釣りをよく知らない人から、たまにこんな質問を聞きます。「ルアーとエサってどっちの方が釣れるの?」
ある程度釣りをしたことがある人は、この質問は悩ましいところ。釣り初心者は「エサの方が絶対釣れるでしょ!」といいがちですが、経験を積むと絶対そうとも言い切れないことがわかります。そもそも釣り魚といってもさまざまな魚がいるので、どう答えたものか……。
ではエサ釣りとルアー釣り、簡単ではありますが比較してみたいと思います。
全体的にどう違うのか?
釣種にもよるのですが、ルアー釣りは基本的に身軽で、釣り歩くのが基本です。ポイントを探りまわって魚が多い場所や、海底の形を把握したりなどはルアー釣りでは得意分野です。
一方のエサ釣りは荷物が多くなりがちで、釣り歩くには不向きです。その代わり、本物のエサを使うので魚の食いがいい。魚が少ない場所でもマキエで寄せることもできますし、ルアーと同じようにアクションを見せて誘う釣りもあります。

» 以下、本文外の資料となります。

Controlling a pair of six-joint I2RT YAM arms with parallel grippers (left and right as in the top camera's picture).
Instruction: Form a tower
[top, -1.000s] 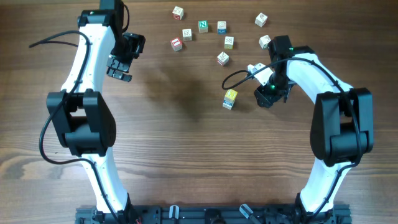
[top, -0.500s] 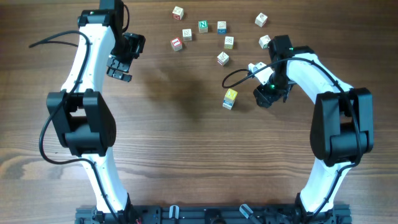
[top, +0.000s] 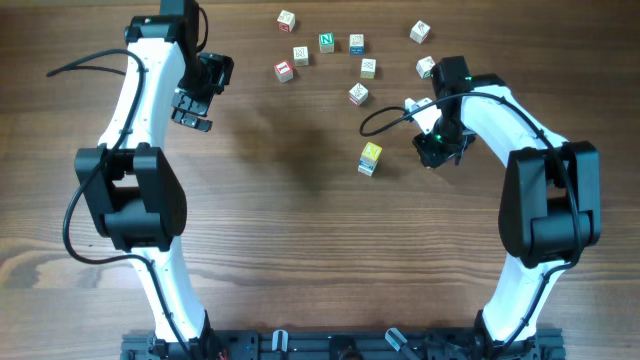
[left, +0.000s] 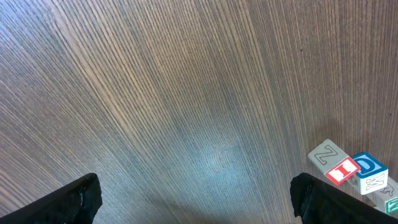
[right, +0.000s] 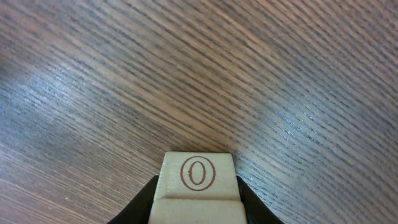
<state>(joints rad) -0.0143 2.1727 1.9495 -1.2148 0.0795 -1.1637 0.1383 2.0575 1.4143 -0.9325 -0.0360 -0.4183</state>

こうやってお互いを比べてみると一長一短。ただ、高活性時の場合、ルアーは手返しの良さが活躍し、数釣ることもできます。エサはどうしてもエサの付け替えという手間が発生しますし、キャスト回数もルアーの方が多くなります。
逆に低活性なら、エサの方が有利になりやすいです。なにせ本物のエサを使っているのですから、食いつき方が違います。

と、解説してきたものの、結局はどの魚をターゲットにするか。いつどこで釣りをするか、そして釣り師の技量などが、エサとルアーどちらが釣れるかを答える上では必須となります。
たとえばブリ・ヒラマサなどは素早いアクションに反応して口を使うので、ルアー釣りの方が有名だし、グレを釣りたいならやはりフカセ釣りでしょう。
では、エサ、ルアーどちらも口を使う魚はどうでしょう? チヌとアジを例にして検証してみましょう。
アジングVSサビキ
どちらもアジを主に狙う釣りですが、どっちが釣れるかといえば、サビキの方が釣れるとされています。ただ「アジングにまったく利点がないのか」といえば私は違うと答えます。
サビキは基本的に魚種を厳選しづらい釣りです。一応タナを探るなどの方法はありますが、基本的に近くにいる魚を寄せてしまいます。またそれなりに道具があるのでアジングより移動しづらく、アジが回遊している場所を歩いて探るのはちょっと大変です。
一方アジングは、ルアー釣りの中でも荷物が軽いので、機動力は段違いです。なのでランガンでアジの回遊している場所を釣り歩くという点で、アジングが有利な部分は多く、別の魚が群れを成しているエリアを回避することもできます。

またサイズアップを狙う場合についても、アジングのほうが大きいベイトを演出しやすく狙いやすいです。
とはいえ釣りの難易度は、いうまでもなくサビキの方が簡単。道具についてもサビキ釣りはエサ釣りの中では少ないほうなので、どこにアジが回遊しているか全く探れないわけでもないのです。

チニングVSチヌフカセ釣り
チヌも基本的にはエサ釣り有利。……なのですが、絶対にフカセ釣りが勝つとまではいえません。
その理由はやはり機動力、そして手返しの良さがポイントです。特に高活性時だと、エサを付けたりマキエを投げる時間がない分、多くのキャスティングができるチニングのほうが釣れるということもありえます。

チニングは基本的に仕掛けの用意が最初にルアーを結ぶ時間しかなく、ルアーの交換もスナップを外すだけで良い。フカセ釣りはどうしても仕掛け作りの難しさがあります。
しかもフカセ釣りはマキエのバッカンもあるので荷物が多い。一度釣座を決めたら、そうそう簡単に移動ができません。
しかしそれ以外の、集魚力、食いの良さなど多くの面でフカセ釣りのほうが有利な部分があります。特に寒チヌを狙うならフカセ釣りの方が断然有利です。

まとめ
このようにエサも、ルアーも、それぞれにいいところがあります。時期や魚が変われば釣りやすさも変わり、一方的にエサ釣りのほうが良いとはいえなくなります。そもそもエサがどうしてもダメという人はルアー釣りのほうがいいでしょうしね。
なのでルアー釣りもエサ釣りも、どちらがが良い、悪いと断じることはできません。
結局は自分が楽しいと思った釣りをするのが一番。釣りの楽しさを満喫することが、大切だと思います。